I’m not sure when the fashion for bagging the Canucks started, but I don’t recall so many authors making uncomplimentary remarks about them, and 21 AG in general, when I first started learning about this stuff as a kid. I tend to think that there was a wave of Germanophilia in military history in the 1980s. This was kicked off by Dupuy’s observation in “Numbers, Predictions and War” (1979) that, according to his Quantified Judgement Method, the Germans had higher combat effectiveness than anyone else; then reinforced by van Creveld’s “Fighting Power” (1982) on differences between Wehrmacht and US Army command style; and culminated in the rather silly proposition, in John Ellis’ “Brute Force” (1990), that the Allies were not as good as the Germans because they could not win without applying overwhelming force. I believe that books like Ben Kite’s “Stout Hearts” show that the pendulum has swung back the other way, and wonder of Caravaggio’s book is following the trend.
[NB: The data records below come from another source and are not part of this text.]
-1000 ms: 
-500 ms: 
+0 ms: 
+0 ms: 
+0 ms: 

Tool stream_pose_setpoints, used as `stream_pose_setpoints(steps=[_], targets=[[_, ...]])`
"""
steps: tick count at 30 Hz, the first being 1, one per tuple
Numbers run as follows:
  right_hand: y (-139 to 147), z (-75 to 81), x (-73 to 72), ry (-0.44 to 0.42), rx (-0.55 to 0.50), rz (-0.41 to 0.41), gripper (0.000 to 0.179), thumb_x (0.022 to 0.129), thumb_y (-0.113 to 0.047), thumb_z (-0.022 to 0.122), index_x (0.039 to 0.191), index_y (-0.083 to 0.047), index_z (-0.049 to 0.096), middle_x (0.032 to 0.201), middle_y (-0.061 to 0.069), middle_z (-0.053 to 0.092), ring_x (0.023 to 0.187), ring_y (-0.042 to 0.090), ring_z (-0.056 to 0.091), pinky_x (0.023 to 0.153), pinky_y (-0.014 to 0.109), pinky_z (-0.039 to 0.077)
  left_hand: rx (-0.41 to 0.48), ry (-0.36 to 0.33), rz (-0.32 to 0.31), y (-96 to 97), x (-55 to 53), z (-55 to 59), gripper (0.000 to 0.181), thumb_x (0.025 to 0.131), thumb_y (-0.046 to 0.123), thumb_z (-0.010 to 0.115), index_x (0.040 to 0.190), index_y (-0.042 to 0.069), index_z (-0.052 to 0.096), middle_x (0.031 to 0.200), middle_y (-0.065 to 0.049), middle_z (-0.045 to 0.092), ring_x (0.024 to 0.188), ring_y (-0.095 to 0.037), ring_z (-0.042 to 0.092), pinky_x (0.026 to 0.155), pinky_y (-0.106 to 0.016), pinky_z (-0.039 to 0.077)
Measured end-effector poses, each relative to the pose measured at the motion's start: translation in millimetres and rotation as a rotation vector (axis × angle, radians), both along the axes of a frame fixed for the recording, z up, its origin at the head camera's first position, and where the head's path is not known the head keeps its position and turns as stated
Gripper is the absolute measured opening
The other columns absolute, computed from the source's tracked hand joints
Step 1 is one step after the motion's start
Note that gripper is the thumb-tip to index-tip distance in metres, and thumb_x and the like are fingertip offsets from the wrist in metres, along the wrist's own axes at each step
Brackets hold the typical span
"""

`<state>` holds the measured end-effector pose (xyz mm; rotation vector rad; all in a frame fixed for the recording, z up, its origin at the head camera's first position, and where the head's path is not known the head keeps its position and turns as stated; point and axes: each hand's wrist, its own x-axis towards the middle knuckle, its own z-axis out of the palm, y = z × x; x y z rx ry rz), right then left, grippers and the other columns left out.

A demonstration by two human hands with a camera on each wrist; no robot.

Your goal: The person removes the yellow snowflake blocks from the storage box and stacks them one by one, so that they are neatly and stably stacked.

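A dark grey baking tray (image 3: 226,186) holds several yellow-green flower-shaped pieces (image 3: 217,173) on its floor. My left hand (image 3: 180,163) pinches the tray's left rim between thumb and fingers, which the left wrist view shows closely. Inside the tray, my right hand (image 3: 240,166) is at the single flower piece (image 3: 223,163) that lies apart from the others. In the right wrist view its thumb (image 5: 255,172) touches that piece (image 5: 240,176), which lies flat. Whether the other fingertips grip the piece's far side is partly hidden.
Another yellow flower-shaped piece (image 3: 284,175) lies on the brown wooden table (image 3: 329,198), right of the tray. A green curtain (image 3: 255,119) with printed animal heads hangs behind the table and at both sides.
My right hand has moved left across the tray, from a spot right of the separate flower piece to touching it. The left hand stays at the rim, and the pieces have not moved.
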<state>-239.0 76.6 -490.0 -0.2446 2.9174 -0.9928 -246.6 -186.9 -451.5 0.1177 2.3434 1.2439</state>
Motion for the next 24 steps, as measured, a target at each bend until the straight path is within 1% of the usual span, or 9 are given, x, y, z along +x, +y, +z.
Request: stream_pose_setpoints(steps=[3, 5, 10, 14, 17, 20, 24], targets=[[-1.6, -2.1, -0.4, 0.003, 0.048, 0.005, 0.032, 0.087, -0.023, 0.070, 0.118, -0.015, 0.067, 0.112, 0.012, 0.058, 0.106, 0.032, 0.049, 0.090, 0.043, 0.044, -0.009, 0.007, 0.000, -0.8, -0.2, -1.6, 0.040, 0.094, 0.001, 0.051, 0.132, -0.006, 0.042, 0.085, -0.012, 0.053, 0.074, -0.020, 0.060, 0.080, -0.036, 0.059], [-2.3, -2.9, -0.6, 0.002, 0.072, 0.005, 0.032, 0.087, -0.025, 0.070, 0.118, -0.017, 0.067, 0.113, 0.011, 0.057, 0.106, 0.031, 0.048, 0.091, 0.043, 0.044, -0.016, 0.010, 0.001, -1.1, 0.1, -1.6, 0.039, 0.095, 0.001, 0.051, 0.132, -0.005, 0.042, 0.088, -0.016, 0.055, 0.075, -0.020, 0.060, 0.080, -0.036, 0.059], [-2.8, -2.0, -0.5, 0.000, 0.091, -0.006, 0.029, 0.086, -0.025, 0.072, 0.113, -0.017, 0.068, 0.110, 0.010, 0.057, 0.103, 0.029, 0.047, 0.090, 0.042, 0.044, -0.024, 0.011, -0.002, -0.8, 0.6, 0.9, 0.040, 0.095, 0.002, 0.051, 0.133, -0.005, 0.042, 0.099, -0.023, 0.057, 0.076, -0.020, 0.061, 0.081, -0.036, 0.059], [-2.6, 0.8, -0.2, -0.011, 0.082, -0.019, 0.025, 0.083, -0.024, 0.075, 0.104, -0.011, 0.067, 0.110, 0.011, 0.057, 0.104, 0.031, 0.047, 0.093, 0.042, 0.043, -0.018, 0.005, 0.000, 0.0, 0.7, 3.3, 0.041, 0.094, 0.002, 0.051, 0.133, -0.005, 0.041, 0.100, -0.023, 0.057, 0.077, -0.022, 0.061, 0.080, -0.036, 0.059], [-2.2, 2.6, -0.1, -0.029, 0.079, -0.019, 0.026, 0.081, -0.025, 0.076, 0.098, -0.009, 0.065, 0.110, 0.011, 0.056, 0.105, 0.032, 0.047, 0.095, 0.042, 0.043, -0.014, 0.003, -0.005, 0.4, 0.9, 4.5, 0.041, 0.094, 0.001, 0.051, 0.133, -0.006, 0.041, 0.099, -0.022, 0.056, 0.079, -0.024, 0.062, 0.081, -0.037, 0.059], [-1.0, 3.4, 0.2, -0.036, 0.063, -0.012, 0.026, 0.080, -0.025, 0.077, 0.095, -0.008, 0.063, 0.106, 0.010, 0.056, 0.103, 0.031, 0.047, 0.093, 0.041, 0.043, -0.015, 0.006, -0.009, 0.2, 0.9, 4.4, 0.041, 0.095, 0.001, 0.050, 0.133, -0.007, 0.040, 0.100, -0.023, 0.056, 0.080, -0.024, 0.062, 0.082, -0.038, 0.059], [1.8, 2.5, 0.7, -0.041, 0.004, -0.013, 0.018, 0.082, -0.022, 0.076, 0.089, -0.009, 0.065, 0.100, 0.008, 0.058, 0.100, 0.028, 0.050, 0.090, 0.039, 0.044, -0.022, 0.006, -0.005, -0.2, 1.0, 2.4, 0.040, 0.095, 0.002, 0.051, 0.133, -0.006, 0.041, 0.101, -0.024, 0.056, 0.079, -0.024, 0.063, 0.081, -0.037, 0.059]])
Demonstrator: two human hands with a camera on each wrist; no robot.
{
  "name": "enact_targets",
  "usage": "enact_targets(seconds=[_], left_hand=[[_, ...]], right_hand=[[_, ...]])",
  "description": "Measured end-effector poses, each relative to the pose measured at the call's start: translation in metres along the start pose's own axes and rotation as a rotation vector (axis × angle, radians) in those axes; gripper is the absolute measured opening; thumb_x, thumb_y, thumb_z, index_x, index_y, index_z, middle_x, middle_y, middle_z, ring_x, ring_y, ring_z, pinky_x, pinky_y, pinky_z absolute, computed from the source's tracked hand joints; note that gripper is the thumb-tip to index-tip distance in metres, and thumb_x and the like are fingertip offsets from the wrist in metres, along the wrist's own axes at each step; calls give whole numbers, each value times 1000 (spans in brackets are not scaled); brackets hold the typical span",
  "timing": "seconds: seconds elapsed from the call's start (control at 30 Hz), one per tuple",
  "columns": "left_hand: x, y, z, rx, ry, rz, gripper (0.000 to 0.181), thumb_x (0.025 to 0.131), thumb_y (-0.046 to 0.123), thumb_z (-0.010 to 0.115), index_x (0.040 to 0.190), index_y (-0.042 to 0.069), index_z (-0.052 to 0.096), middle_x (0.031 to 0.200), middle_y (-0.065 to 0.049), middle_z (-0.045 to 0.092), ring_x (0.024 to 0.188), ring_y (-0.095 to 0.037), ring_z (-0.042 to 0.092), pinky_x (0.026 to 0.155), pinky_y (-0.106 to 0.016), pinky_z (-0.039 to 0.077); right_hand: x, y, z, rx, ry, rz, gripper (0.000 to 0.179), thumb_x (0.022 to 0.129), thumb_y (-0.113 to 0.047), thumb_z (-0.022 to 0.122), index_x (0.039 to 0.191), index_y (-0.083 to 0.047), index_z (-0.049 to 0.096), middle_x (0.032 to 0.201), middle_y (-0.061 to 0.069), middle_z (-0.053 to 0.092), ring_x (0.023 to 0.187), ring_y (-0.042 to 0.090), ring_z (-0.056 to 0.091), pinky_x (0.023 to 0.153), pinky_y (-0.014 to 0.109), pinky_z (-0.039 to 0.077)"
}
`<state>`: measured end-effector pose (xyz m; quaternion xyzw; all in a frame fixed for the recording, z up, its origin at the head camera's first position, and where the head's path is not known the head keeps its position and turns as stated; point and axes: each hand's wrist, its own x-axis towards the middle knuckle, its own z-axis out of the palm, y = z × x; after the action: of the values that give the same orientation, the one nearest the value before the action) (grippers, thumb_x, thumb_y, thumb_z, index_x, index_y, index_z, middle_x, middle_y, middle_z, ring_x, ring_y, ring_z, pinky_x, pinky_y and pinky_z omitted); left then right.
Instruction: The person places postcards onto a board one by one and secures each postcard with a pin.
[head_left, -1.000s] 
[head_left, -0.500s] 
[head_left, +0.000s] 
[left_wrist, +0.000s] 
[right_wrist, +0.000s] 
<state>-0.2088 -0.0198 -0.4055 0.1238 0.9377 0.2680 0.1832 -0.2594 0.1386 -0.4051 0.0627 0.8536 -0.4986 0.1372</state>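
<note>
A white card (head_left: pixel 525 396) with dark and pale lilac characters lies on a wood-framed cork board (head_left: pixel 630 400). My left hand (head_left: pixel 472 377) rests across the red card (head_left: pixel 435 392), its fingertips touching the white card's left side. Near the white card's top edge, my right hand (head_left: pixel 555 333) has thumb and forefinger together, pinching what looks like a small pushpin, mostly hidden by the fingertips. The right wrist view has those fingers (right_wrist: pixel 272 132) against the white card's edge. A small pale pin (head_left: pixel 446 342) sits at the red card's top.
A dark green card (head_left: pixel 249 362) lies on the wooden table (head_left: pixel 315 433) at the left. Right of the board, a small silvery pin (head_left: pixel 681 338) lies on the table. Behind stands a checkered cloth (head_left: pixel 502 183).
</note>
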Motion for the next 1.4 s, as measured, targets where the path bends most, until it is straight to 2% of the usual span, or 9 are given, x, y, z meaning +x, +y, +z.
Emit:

But until the more pro-Allied authors start to engage with Dupuy’s stuff in a rigorous way, then he will still hold sway, perhaps?
Based on some actual Canadian generals, contemporary at the time, the order of “…operational and tactical effectiveness… [placed] the Germans first, followed in order by the Americans [!], the British and finally the Canadians.” goddam. 🙂 The author is a Canadian and vet with long service. The gist of the book is to put 4th Cdn Armd in a better light than it earned for itself by not closing the Falaise Gap in time to prevent the Germans that did escape to escape.
I have never seen anything very convincing to show that any of the Allied nations was very much better or worse than another. I don’t find much of the inter-Allied squabbling very edifying or convincing, for that matter.